# Task B - Information Retrieval 1
1. Consider an academic journal of your own choice and collect 20 abstracts using a method of your own (can be a simple manual copy-and-past operation) in a single file. Save this file in your local desk. Save also the keywords mentioned in each abstract file (if the journal allows for keywords, otherwise you may use words of title of the paper as keywords) in another separate file.
2. Consider an information retrieval system where a keyword plays the role search query. Write a script that uses logical query-matching for five queries of your own choice (from the list of keywords) to find out whether a given query is found in the document or not, so that for each keyword input, the program outputs 1 if a logical matching is found (the given keyword is found in the abstract) and 0, otherwise.
3. Now instead, of compiling the abstracts into a single file, we want to keep each abstract as a separate file, labeled as A1, A2, …, A20. Write a script that constructs an inverted file of the abstract files. Then suggest a program that employs a simple string matching operation to output the list of files (abstract-file (A0, A1,..A20)) for each keyword.
4. We want to relax the assumption of exact matching between keywords and words of the abstract and allow the matching to be considered correct if 90% of the characters of the keywords are found in one word of the abstract. Write a script that implements this reasoning and display the result of your search operation. 

## Solution B1:
Consider an academic journal of your own choice and collect 20 abstracts using a method of your own (can be a simple manual copy-and-past operation) in a single file. Save this file in your local desk. Save also the keywords mentioned in each abstract file (if the journal allows for keywords, otherwise you may use words of title of the paper as keywords) in another separate file.

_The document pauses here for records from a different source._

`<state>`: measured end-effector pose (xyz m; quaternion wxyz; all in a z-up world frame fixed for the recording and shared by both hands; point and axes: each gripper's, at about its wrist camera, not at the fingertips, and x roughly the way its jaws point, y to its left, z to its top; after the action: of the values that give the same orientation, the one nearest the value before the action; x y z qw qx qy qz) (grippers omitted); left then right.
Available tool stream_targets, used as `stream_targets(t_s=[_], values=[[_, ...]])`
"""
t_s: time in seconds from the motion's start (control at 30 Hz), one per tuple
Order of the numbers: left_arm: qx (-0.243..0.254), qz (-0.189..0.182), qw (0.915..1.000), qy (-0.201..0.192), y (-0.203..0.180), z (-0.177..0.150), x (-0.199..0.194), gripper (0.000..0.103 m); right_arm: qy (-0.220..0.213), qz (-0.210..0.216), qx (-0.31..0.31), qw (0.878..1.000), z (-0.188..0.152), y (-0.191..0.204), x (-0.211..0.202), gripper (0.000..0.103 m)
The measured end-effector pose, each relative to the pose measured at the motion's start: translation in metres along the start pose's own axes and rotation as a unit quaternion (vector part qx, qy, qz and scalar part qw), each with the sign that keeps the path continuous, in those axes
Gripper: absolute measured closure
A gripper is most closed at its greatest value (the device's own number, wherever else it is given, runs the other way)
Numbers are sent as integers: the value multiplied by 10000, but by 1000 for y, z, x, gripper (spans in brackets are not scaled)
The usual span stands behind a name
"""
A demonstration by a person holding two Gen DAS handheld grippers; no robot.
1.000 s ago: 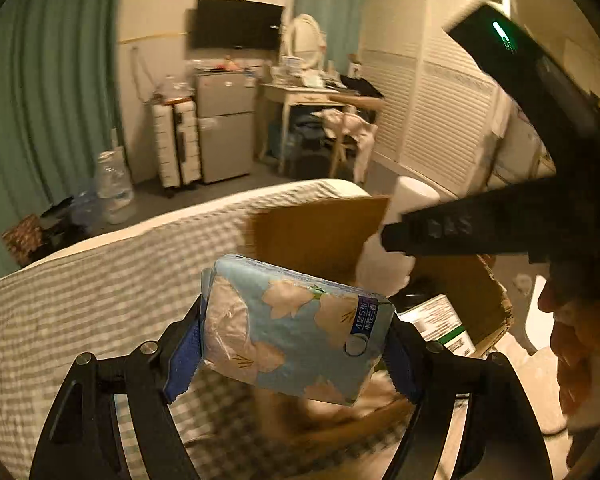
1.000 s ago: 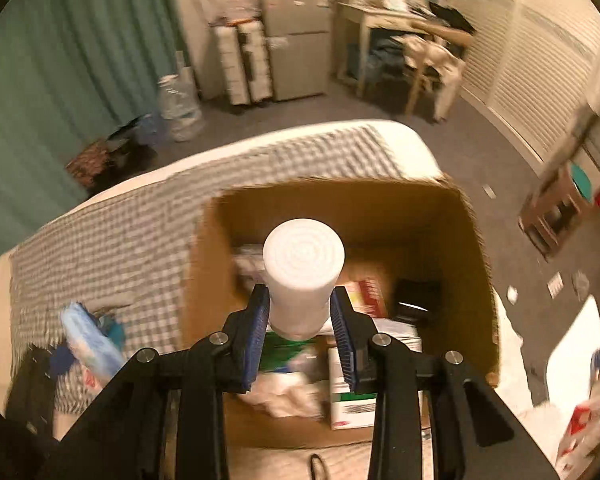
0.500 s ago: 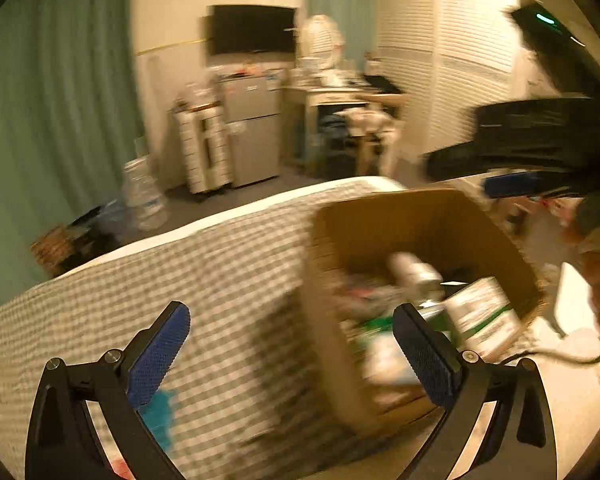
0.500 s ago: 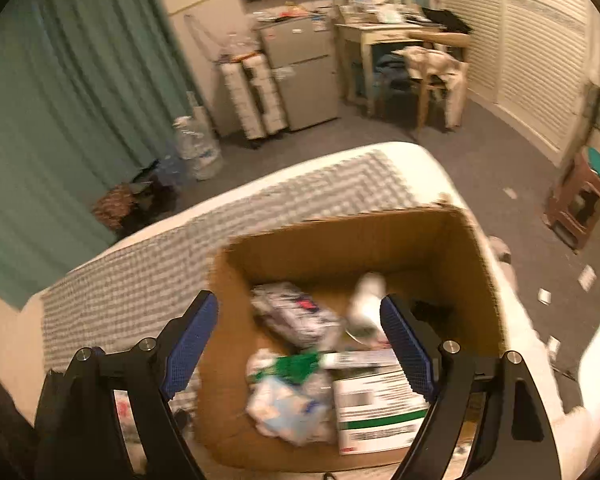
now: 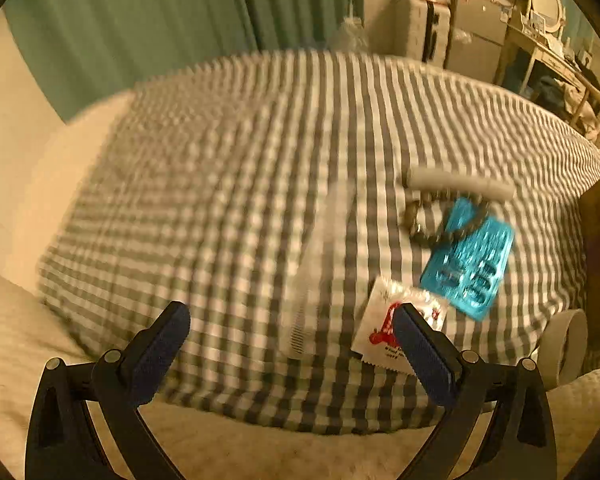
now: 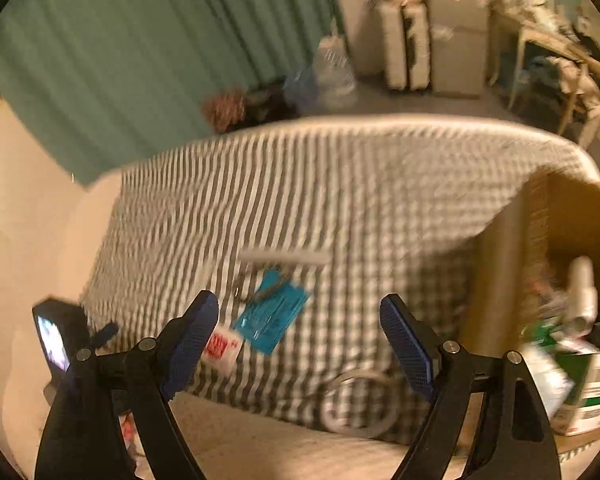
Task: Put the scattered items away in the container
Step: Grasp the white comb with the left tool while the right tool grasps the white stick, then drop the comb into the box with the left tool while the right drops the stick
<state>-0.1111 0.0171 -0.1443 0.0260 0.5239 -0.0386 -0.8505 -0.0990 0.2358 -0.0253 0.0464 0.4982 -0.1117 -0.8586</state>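
Having dropped their loads into the brown cardboard box, both the left gripper and right gripper gape wide and empty above the checked bedspread, where a blue blister pack and white red-printed sachet remain.

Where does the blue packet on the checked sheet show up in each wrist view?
Left wrist: blue packet lies right of centre, above the right fingertip, just beyond the white-and-red sachet.
Right wrist: it lies low and left of centre, between the open jaws, nearer the left finger.
Shared landmark: the pale stick lying on the sheet just beyond the packet in both views.
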Motion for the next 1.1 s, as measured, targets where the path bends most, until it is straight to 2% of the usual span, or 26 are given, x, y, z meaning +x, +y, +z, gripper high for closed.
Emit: stream_targets(t_s=[0.03,0.1,0.13,0.2,0.33,0.47,0.53,0.57,0.6,0.63,0.67,0.8,0.83,0.9,0.93,1.0,1.03,1.1], values=[[14,-78,9999,146,-1,-1,12,2,135,-96,-152,9997,-3,7,13,20],[17,-79,9998,193,-4,-7,21,27,249,-315,-451,9982,-7,17,28,20],[-14,-66,9998,188,-3,-6,25,31,277,-435,-578,9970,-7,21,33,20],[-51,-124,9996,243,2,4,29,31,259,-534,-709,9957,-3,24,43,20],[154,-103,9991,381,-5,23,51,31,105,-461,-757,9960,10,27,66,20],[174,-316,9964,764,-6,33,78,31,59,-824,-1520,9849,17,51,98,20],[78,-422,9964,727,-3,37,81,31,-17,-970,-1888,9772,21,64,117,20],[43,-459,9966,680,-1,36,80,33,-29,-991,-2022,9743,22,69,125,20],[38,-567,9964,622,0,35,79,45,-10,-1028,-2147,9712,23,73,136,20],[44,-684,9962,538,0,34,76,65,-5,-1145,-2220,9683,24,75,148,20],[51,-730,9962,465,0,33,73,74,13,-1208,-2192,9682,24,75,155,20],[203,-842,9957,344,-5,30,68,77,302,-767,-1774,9807,25,58,177,22],[188,-822,9960,296,-4,29,67,77,335,-861,-1797,9794,24,54,181,22],[90,-860,9961,161,-2,28,60,77,299,-1129,-1835,9760,23,45,184,37],[19,-893,9959,110,1,29,58,77,418,-1139,-1765,9768,23,39,187,52],[-150,-1012,9947,62,10,31,54,77,413,-933,-1546,9827,24,30,184,58],[-218,-1046,9943,63,15,31,55,77,379,-948,-1487,9836,25,28,181,72],[-282,-1095,9936,78,22,34,58,77,359,-753,-1332,9876,27,25,173,88]])
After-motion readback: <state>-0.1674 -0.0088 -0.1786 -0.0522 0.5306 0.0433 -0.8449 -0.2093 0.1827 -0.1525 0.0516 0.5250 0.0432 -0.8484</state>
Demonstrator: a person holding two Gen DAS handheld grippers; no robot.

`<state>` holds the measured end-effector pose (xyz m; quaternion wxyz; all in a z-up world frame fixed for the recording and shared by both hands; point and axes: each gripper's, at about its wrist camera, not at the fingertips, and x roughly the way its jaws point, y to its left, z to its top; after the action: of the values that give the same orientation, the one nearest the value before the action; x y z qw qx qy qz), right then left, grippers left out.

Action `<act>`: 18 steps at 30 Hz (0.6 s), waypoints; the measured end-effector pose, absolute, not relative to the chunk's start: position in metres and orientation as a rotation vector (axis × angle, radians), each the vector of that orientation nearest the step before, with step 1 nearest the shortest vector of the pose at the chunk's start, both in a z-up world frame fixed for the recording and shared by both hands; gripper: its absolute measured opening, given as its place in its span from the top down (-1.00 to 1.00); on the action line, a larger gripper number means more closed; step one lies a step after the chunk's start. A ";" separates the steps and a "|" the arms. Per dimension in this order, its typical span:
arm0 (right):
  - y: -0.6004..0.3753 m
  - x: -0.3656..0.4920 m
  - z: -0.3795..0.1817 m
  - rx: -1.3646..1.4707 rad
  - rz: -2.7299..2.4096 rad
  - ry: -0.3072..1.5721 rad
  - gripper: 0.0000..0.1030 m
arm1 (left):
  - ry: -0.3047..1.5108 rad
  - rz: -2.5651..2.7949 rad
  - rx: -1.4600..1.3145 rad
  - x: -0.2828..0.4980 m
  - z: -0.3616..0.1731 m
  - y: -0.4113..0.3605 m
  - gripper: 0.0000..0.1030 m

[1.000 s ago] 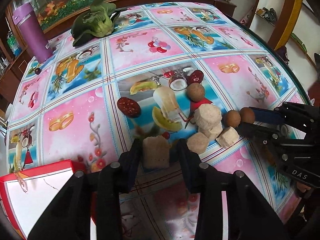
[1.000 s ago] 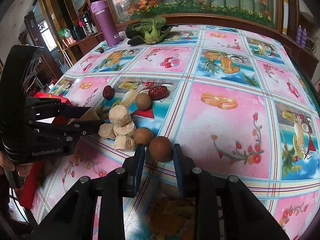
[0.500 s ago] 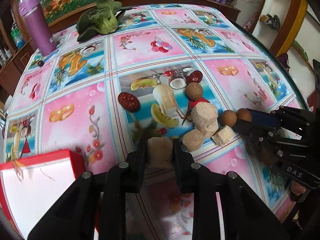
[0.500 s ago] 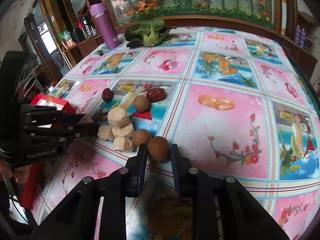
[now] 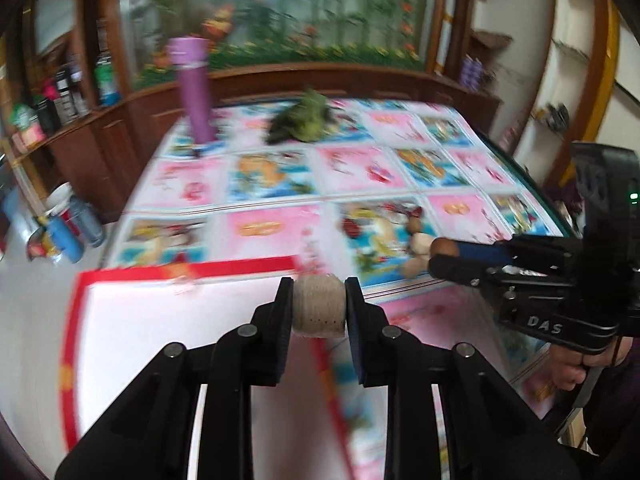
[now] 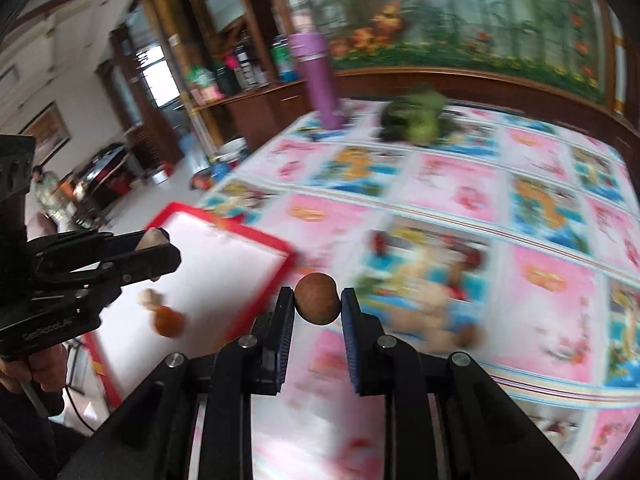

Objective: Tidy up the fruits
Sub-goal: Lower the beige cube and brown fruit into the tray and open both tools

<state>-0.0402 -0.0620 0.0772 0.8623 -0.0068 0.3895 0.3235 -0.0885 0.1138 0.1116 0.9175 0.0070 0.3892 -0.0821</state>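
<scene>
My left gripper point(image 5: 319, 309) is closed on a pale chunk point(image 5: 319, 311), a beige piece of fruit with small dots on its face. Both pads press on its sides. I hold it in the air, above the near corner of the red tray point(image 5: 181, 271), which has a white inside. In the right wrist view this same gripper point(image 6: 158, 249) comes in from the left, over the tray point(image 6: 262, 236), with the chunk point(image 6: 154, 237) between its tips.

My right gripper point(image 6: 317, 304) is closed on a brown ball point(image 6: 317, 298), a round fruit with rough skin. The two pads touch it on each side, and it is lifted above the tablecloth point(image 6: 548, 312), just beside the right edge of the tray. In the left wrist view I see this gripper point(image 5: 438, 255) from the side, and only a little of the ball point(image 5: 439, 245) shows at its tip.

Inside the tray lie two pieces already: one small pale piece point(image 6: 147, 298) and one orange-brown piece point(image 6: 169, 321), touching each other. They are blurred.

The other fruits point(image 6: 436, 312) are on the tablecloth to the right, in a loose group, also very blurred. Far at the back stand a purple bottle point(image 5: 193, 88) and a green vegetable point(image 5: 306, 120), well apart from the fruits.
</scene>
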 end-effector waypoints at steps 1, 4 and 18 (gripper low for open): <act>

For this project, I will use one of my favorite journals "ArXiv". From the page "https://arxiv.org/list/astro-ph.GA/current" I will recursively crawl 20 paper details including abstract and keywords in the following python program. First it will fetch the page and save the link to details of each papers in "paper_links.txt"

In [168]:
import requests
from bs4 import BeautifulSoup

root_url = "https://arxiv.org/list/astro-ph.GA/current"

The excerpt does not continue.